Required IAM Policies:
| Service | Policy Name | Description |
|---|---|---|
| IAM | AdministratorAccess (optional but recommended for testing) |
Full administrative privileges for setup and debugging |
| Amazon Athena | AmazonAthenaFullAccess |
Allows query and table creation in Athena |
| Amazon S3 | AmazonS3FullAccess |
Enables read/write access to S3 buckets and objects |
| S3 Tables | AmazonS3TablesLakeFormationServiceRole |
Required for S3 Tables integration with Lake Formation |
| Glue | AWSGlueConsoleFullAccess |
Enables database and table operations in Glue Data Catalog |
| Lake Formation | AWSLakeFormationDataAdmin |
Grants management access for database/table permissions |
| Cross-account | AWSLakeFormationCrossAccountManager |
For managing cross-account permissions if needed |
In the AWS IAM console, the Permissions tab of emqx-s3tables-user should list policies similar to:
AdministratorAccess
AmazonAthenaFullAccess
AmazonS3FullAccess
AmazonS3TablesLakeFormationServiceRole
AWSGlueConsoleFullAccess
AWSLakeFormationDataAdmin
LakeFormationAdminCustom

Ensuring your IAM user has these policies, combined with Lake Formation database and table-level “Super” permissions, will prevent all common access errors when integrating EMQX with AWS S3 Tables and Athena.
Step 5. Verify the Table in Athena
Open the Query table with Athena, then select your Catalog (e.g.,
s3tablescatalog/mybucket) and your newly created namespace.Run the following DDL to create an Iceberg table:
CREATE TABLE `testns`.testtable ( clientid string, topic string, payload string, publish_received_at timestamp ) TBLPROPERTIES ('table_type' = 'iceberg');
Verify the table creation:
SELECT * FROM testtable;
If the query returns no rows, your table is successfully initialized and ready to receive MQTT data.

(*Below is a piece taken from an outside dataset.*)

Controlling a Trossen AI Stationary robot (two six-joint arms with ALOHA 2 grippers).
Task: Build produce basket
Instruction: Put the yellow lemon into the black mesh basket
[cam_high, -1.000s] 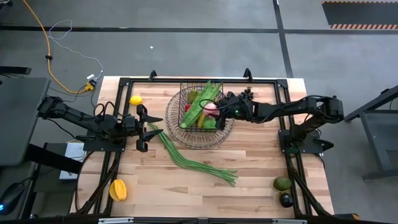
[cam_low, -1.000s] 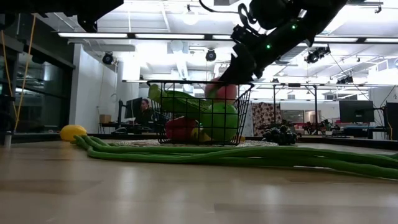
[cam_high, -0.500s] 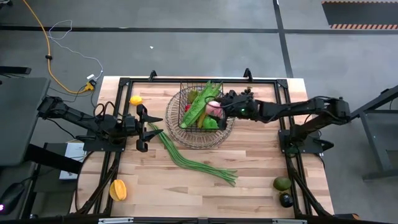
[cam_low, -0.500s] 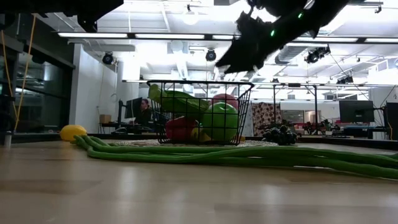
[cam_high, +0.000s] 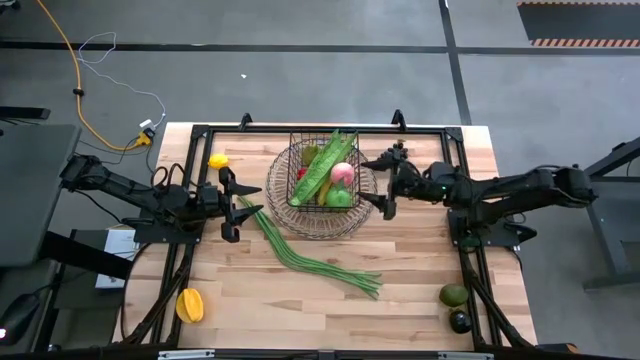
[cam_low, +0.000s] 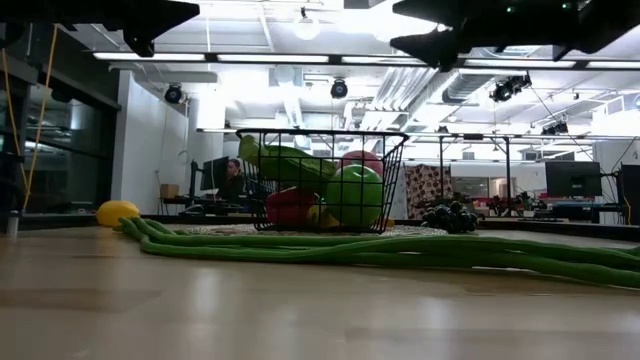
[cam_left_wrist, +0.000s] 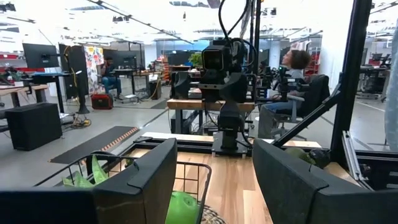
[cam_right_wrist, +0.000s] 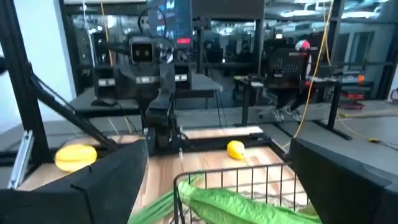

Part 2. Configure S3 Tables Integration in EMQX
Now that your destination is ready, you can configure EMQX to stream MQTT data into S3 Tables.
Step 1. Create a Connector


Step 2. Create Rule and Action
Go to Integration → Rules, click Create.
Enter rule ID:
my_rule.In the SQL editor, add:
SELECT clientid, topic, payload, publish_received_at * 1000 AS publish_received_at FROM "t/s3t"Tip: Ensure the output fields exactly match your Iceberg table schema. A mismatch may prevent data from being written.
Under Actions, select S3 Tables from the Action Type dropdown and click Create new action.
Configure the action:
- Name: e.g.,
to_s3tables_action - Connector: Select the
my-s3-tablesconnector created earlier - Namespace: e.g.,
testns - Table: e.g.,
testtable - Max Records: e.g.,
500 - Time Interval: e.g.,
5000(milliseconds) - Data File Format: choose between
avro(default) orparquet
- Name: e.g.,
Click Create to save the action, then Create again to finalize the rule.

Part 3. Test the Pipeline
Now use the MQTTX Client to publish a test message and trigger the pipeline.
Open the MQTTX application and connect to your EMQX broker.
- Client ID:
emqx_c - Topic:
t/s3t - QoS:
0
- Client ID:
In the message field, enter:
"Bonjour S3 Tables"Click Publish to send the message.

This message will be processed by EMQX according to the defined rule and written to your S3 Tables destination.
Part 4. Verify Data in Athena
Go back to Athena Query Editor and run:
SELECT * FROM testtable;
You should now see your MQTT message (“Hello S3 Tables”) appear as a record in your Iceberg table.

Conclusion
You have now built a complete time-series data pipeline — streaming MQTT messages from EMQX into AWS S3 Tables as structured Iceberg datasets.
This setup bridges IoT and big data analytics, enabling powerful querying and time-series analysis directly in your data lakehouse.